The Hulk battles A.I.M. soldiers

A group of soldiers cover an Infinity Fractal. Doctor Doom plans to get the Infinity Fractal so he can make the Infinity Melder (a small version of the Infinity Sword). AIM Agents then ambush the soldiers, leading to a shootout between the two groups. Then the Super Hero Squad intervene and destroy the fractal into pieces and one large chunk of it is stuck in MODOK's forehead. Iron Man tells the Super Hero Squad to find all 6 missing pieces of the fractal. Doctor Doom says that he can't let those super heroes get the fractals first. Iron Man introduces to the team a new invention called: The Stark Shard Locator and Monitor (SSLAM for short). So the team get into action and they find the 6 missing pieces of the fractal.

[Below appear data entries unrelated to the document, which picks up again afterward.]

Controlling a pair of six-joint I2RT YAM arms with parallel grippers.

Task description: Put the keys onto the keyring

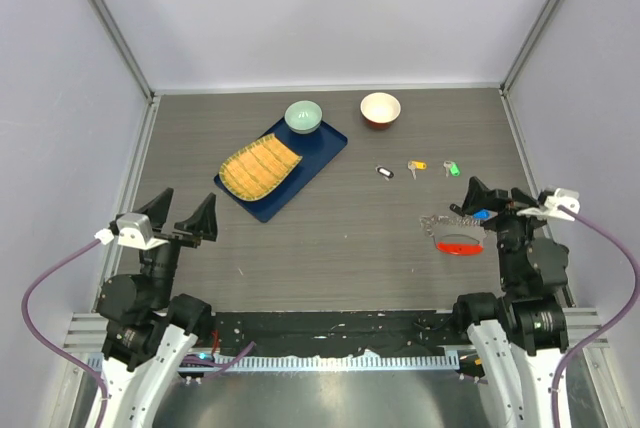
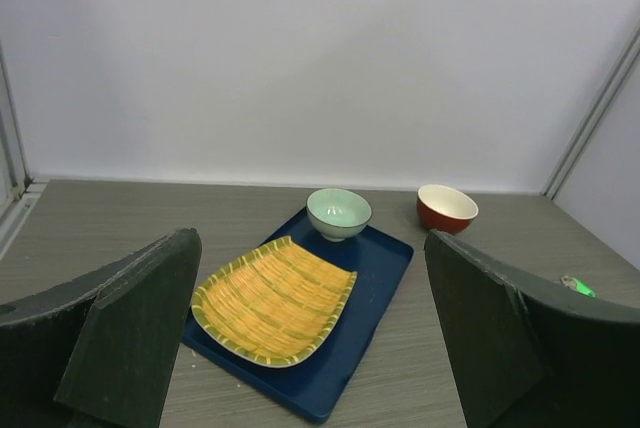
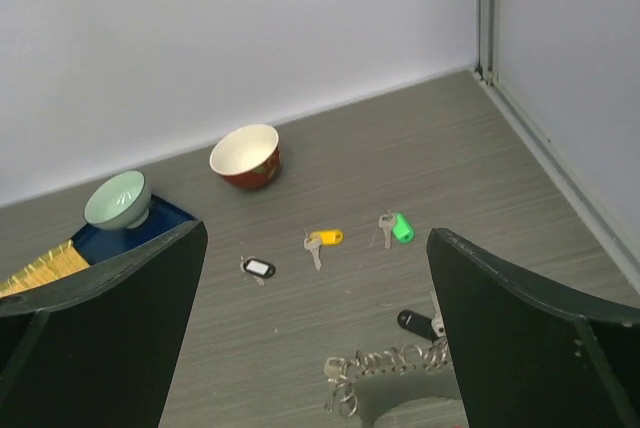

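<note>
Grey wood-grain laminate forms the table [image 1: 350, 248], matte and finely streaked. At the near left the left jaws stand wide apart with nothing between them, their fingers [image 2: 130, 328] dark, blunt wedges of matte plastic. Right of them and farther off lies a glossy navy rectangular tray [image 1: 322, 151], set askew. It carries a yellow woven-looking plate [image 1: 260, 168] with ribbed slats and a greenish rim. A smooth, round, pale green bowl [image 1: 303, 116] sits on the tray's far corner. Just right of the tray, on the bare table, stands a red bowl [image 1: 380, 108] with a cream inside. Nearer than that bowl, three small keys lie in a loose row, apart from one another: the black key [image 1: 384, 171], the yellow key [image 1: 417, 165] and the green key [image 1: 452, 168]. Each has a thin silver blade and a coloured plastic head. Nearer still and to the right lies the keyring [image 1: 455, 238], flat on the table. It is a tangle of fine silver chain [image 3: 385, 360] and rings with a shiny red oval loop [image 1: 460, 245]. A blue tag [image 1: 482, 215] and a small black tag [image 3: 415, 323] lie by the chain. Over its far right part hang the right jaws, also spread wide and gripping nothing, and the chain shows on the table between their two dark fingers [image 3: 520, 348].
</note>
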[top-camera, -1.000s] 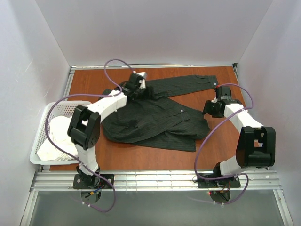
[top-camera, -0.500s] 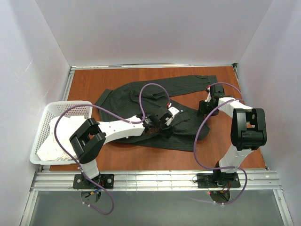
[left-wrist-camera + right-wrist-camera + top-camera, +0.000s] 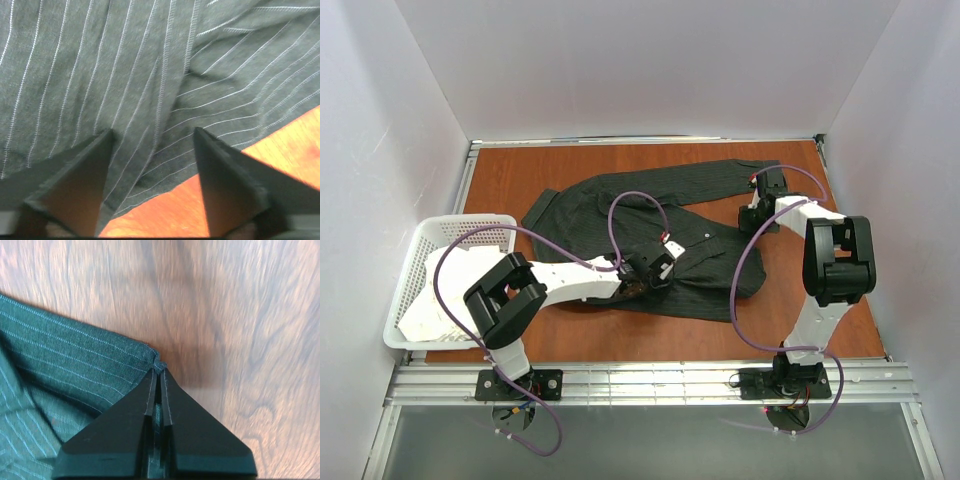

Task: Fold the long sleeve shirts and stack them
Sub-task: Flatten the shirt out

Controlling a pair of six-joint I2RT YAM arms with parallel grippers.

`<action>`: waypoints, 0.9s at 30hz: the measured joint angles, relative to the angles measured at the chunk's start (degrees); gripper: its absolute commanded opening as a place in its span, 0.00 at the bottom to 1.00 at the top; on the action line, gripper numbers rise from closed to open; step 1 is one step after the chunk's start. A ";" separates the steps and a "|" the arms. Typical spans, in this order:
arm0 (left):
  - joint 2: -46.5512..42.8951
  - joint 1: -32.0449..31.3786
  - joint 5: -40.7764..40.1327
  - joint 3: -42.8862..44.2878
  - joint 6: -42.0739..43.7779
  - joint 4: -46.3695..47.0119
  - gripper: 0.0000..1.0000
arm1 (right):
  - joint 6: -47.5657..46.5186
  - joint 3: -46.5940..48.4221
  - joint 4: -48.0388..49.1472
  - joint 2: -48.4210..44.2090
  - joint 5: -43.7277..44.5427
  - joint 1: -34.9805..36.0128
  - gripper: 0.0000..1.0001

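One dark pinstriped long sleeve shirt (image 3: pixel 610 215) lies spread across the brown table, a sleeve reaching to the far right. My left gripper (image 3: pixel 655 270) hovers low over its near middle. In the left wrist view the left gripper (image 3: pixel 152 137) is open, its fingers (image 3: pixel 85 175) straddling the shirt (image 3: pixel 150 60) at its hem, with bare table showing between them. My right gripper (image 3: pixel 760 192) sits at the shirt's right side below the sleeve. In the right wrist view the right gripper (image 3: pixel 159 371) is shut on a corner of the shirt's edge (image 3: pixel 60 355), a small bunch of fabric pinched at its tips.
A white basket (image 3: pixel 405 262) holding pale cloth stands at the table's left edge. White walls enclose the brown table (image 3: pixel 520 170) on three sides. A metal rail runs along the near edge. Purple cables loop over both arms.
My left arm swung from the shirt's far left to its near middle and its jaws narrowed. The shirt got spread leftward. My right gripper moved farther back and shut on the shirt's edge.
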 measured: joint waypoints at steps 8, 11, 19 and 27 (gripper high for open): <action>0.02 0.00 -3.61 -0.76 -0.66 -1.05 0.00 | 0.02 7.74 -2.40 5.46 2.38 -0.15 0.01; 0.02 0.00 -4.44 -0.52 0.02 -1.64 0.00 | 0.22 10.67 -3.19 7.48 2.95 -0.85 0.01; -3.98 0.13 4.79 0.70 2.91 -8.76 0.00 | 3.56 24.83 -6.95 15.85 4.33 -6.73 0.01; -14.56 0.11 25.59 -1.25 5.79 -14.49 0.00 | 6.10 46.80 -9.38 24.55 6.97 -11.10 0.01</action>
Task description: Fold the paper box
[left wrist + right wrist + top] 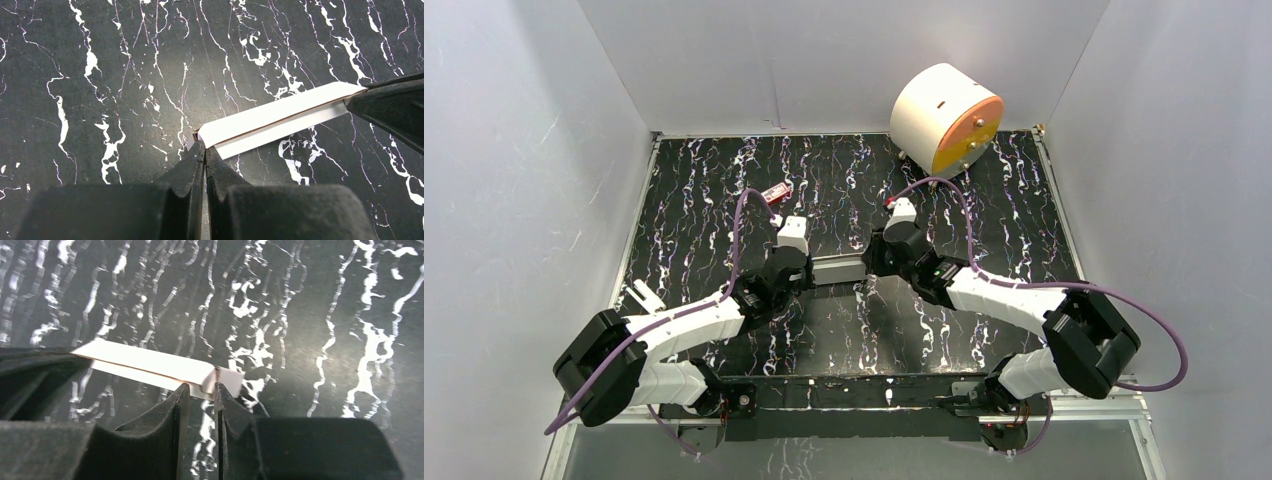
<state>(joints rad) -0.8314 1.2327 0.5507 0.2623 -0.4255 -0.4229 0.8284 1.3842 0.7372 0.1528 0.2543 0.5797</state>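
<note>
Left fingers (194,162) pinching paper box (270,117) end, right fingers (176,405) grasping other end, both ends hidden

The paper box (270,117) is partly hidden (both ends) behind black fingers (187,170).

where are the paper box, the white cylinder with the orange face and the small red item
paper box (280,113), left wrist view, upper white panel
white cylinder (921,108), top external view, curved white side
small red item (775,192), top external view, its middle
</note>
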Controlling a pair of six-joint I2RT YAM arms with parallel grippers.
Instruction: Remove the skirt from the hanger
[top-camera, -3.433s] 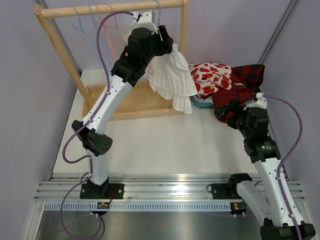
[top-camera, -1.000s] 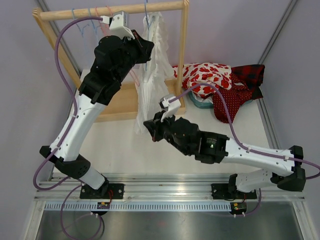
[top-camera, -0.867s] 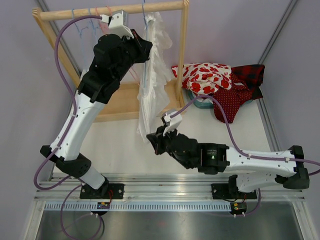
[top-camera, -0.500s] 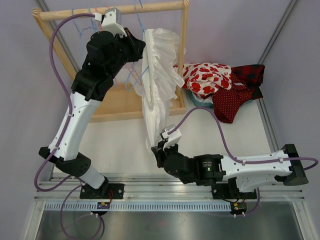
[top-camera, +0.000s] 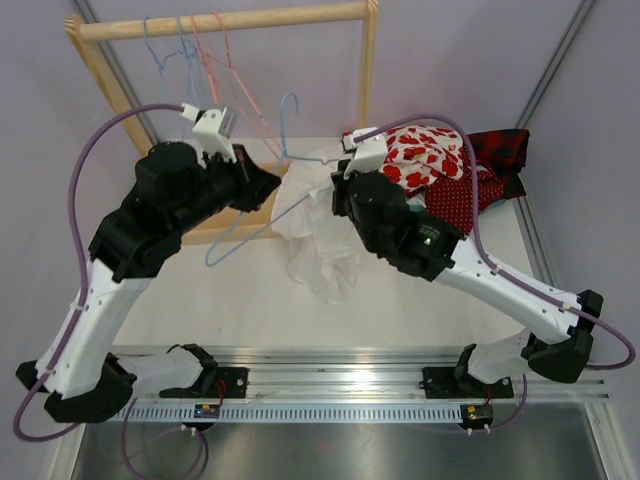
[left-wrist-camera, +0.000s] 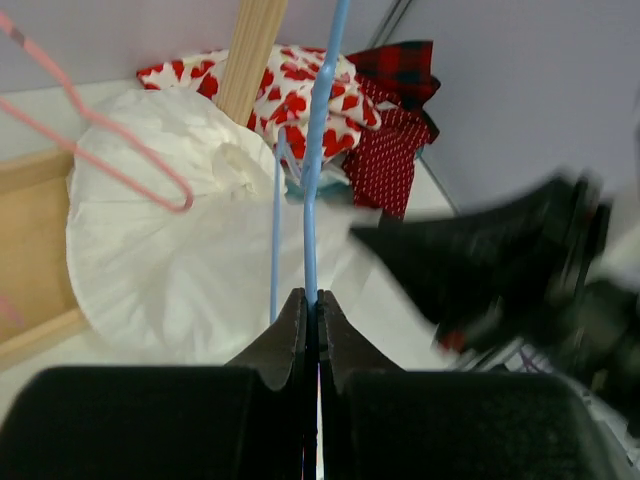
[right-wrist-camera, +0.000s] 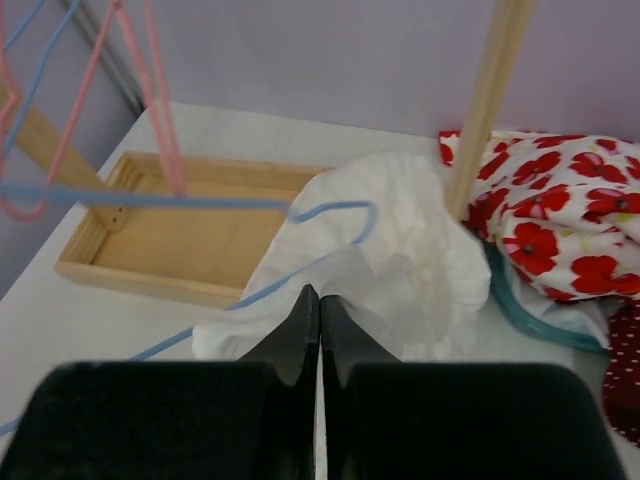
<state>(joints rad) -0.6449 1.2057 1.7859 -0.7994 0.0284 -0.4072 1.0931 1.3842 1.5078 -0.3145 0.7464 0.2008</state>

When they've collected all the 6 missing pieces of the fractal, the Mayor of Super Hero City congratulate them for their heroics. The civilians cheer for them then the Mayor reveals the fine works of art of the superheroes. Then Dr. Doom stands in one of them. Iron Man says it's the real Dr. Doom. The people scream. Dr. Doom shock-blasts the superheroes then unleashes his secret army (which is Modokbots). Doctor Doom blames MODOK. The team put on Stark Industries Mind Control Nullifying Belt Buckles and they have to defeat all the Modokbots. Once they've finished defeating Dr. Doom with the Infinity Sword, he's defeated and Ms. Marvel with the helicarrier takes him in. Iron Man congratulates the superheroes for their hard work.

==Development==
Marvel Super Hero Squad was first announced on May 28, 2009, and later presented at E3 2009. It marked the first game to be developed from a licensing agreement between Marvel Comics and THQ.

== Reception ==

The game received "mixed" reviews on all platforms except the Wii version, which received "generally unfavorable reviews", according to the review aggregation website Metacritic.

Aggregate score
| Aggregator | Score |  |  |  |
| DS | PS2 | PSP | Wii |
| Metacritic | 61/100 | 59/100 | 51/100 | 49/100 |

Review scores
| Publication | Score |  |  |  |
| DS | PS2 | PSP | Wii |
| 1Up.com | N/A | N/A | N/A | C+ |
| 4Players | 23% | 43% | 41% | 44% |
| GamesMaster | N/A | N/A | N/A | 39% |
| GameSpot | N/A | N/A | N/A | 4.5/10 |
| GamesRadar+ | N/A | N/A | 1.5/5 | N/A |
| GameZone | N/A | N/A | 6/10 | 4/10 |
| IGN | 5.9/10 | 5.8/10 | 5.5/10 | 5.8/10 |
| Jeuxvideo.com | 9/20 | N/A | 8/20 | 9/20 |
| NGamer | N/A | N/A | N/A | 30% |
| PlayStation: The Official Magazine | N/A | N/A | 1.5/5 | N/A |
| Teletext GameCentral | N/A | N/A | N/A | 3/10 |

==Sequel==

A sequel titled Marvel Super Hero Squad: The Infinity Gauntlet was released November 16, 2010. Griptonite Games developed the sequel. Like the first game, it was released on the Wii and Nintendo DS, but was also released on the PlayStation 3 and Xbox 360 rather than the PlayStation 2 and PlayStation Portable.

Another sequel, Marvel Super Hero Squad: Comic Combat, was produced afterwards, requiring the uDraw GameTablet peripheral.